Cracking Probability and Statistics in Data Science Interviews

Probability and statistics are foundational to the data scientist role—especially for roles involving A/B testing, causal inference, and experimentation. Companies like Google, Meta, and Airbnb use these questions to test your ability to reason with uncertainty, evaluate experiments, and communicate results clearly.

In this article, we’ll explore the most commonly asked statistics concepts in data interviews and how to answer them with both clarity and business insight.


🎯 Core Topics You Must Know

1. Hypothesis Testing

Understand the framework:

  • Null Hypothesis (H₀): No effect or no difference
  • Alternative Hypothesis (H₁): There is an effect
  • Type I Error: False positive — reject H₀ when it's true
  • Type II Error: False negative — fail to reject H₀ when it’s false
  • Significance Level (α): Commonly set at 0.05

✅ Tip: Always state your hypotheses clearly in interviews.


2. P-Values

The p-value is the probability of observing a result as extreme or more extreme under the assumption that the null hypothesis is true.

“A p-value of 0.03 means that there’s a 3% chance of observing this result if the null hypothesis were true.”

💡 Common Mistake: P-value ≠ probability the null is true
It’s a measure of evidence against the null—not the probability that the null is false.


3. Confidence Intervals

A 95% confidence interval means that if you repeat the experiment many times, about 95% of the calculated intervals will contain the true parameter.

“We are 95% confident that the true click-through rate is between 1.2% and 1.8%.”

Why it matters:

  • It tells you about effect size and uncertainty
  • More interpretable than p-values alone

4. Statistical Power

Power = 1 − Type II error rate

It answers: If there is a true effect, how likely are we to detect it?

Use power analysis to:

  • Estimate required sample size before A/B tests
  • Avoid underpowered tests that produce inconclusive results

5. Bayesian Inference (Optional but Impressive)

Bayesian thinking allows you to:

  • Start with a prior belief
  • Update it using observed data → posterior belief

“If I believe there's a 20% chance the experiment will work before running it, and the result is positive, how does that change my belief?”

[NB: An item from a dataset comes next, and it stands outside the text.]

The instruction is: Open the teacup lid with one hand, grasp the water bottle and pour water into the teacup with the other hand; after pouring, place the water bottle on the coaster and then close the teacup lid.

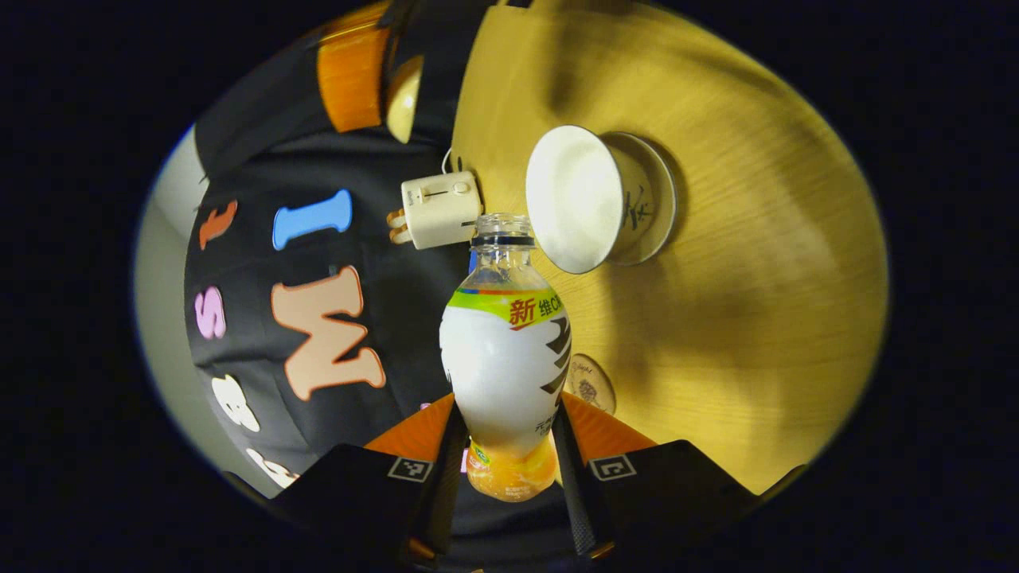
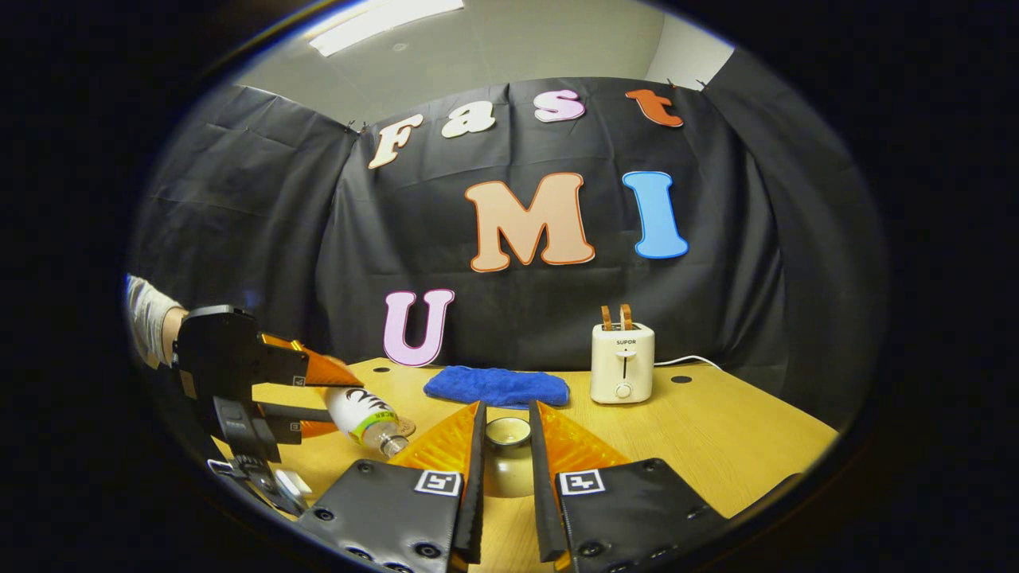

If you mention Bayesian methods like Bayes' Theorem, credible intervals, or priors, be ready to explain intuitively.


🧠 Common Interview Questions

Q1. What does a p-value of 0.04 mean?

  • Don't say: “There’s a 4% chance the null is true.”
  • Do say: “If the null hypothesis is true, there’s a 4% chance of observing this result or more extreme.”

Q2. You run an A/B test and get p=0.08. What do you do?

Options:

  • Check statistical power — was the test underpowered?
  • Segment results — is the effect stronger in a specific group?
  • Consider business risk — is an 8% p-value still good enough for the decision?

Q3. How would you estimate the sample size for an A/B test?

Key inputs:

  • Baseline conversion rate
  • Minimum detectable effect (MDE)
  • Power (commonly 0.8)
  • Significance level (commonly 0.05)

Use a power calculator or formulas to estimate.


⚠️ Common Pitfalls to Avoid

  • Interpreting p-values incorrectly
  • Focusing only on significance, ignoring effect size
  • Neglecting sample size or power in test design
  • Ignoring assumptions of the test (e.g., independence, normality)
  • Not tying results to business decisions

🧩 Applied Scenarios

Scenario 1: Interpreting Inconclusive Test Results

“Your A/B test didn’t reach statistical significance. What next?”

Answer:

  • Check if there was enough power
  • Segment results to look for patterns
  • Run a follow-up test or switch to Bayesian methods
  • Make a decision based on cost-benefit analysis, not just p-values

Scenario 2: Communicating Stats to Non-Technical Stakeholders

“How would you explain a confidence interval to a PM?”

Say:

“We’re 95% confident that the feature improves retention between 1–3%, which gives us confidence to roll it out.”


📌 Tips to Impress

  • Bring examples from past tests or analyses
  • Explain why the statistical result matters to the business
  • Show you understand uncertainty and decision-making trade-offs
  • Use visuals or analogies if asked to explain to non-technical people

✅ Conclusion

Excelling at statistics in interviews is about more than memorizing formulas. It’s about showing that you understand the language of uncertainty, and can apply that knowledge to make sound product and business decisions. Master these core ideas and practice applied case studies to gain an edge in your interviews.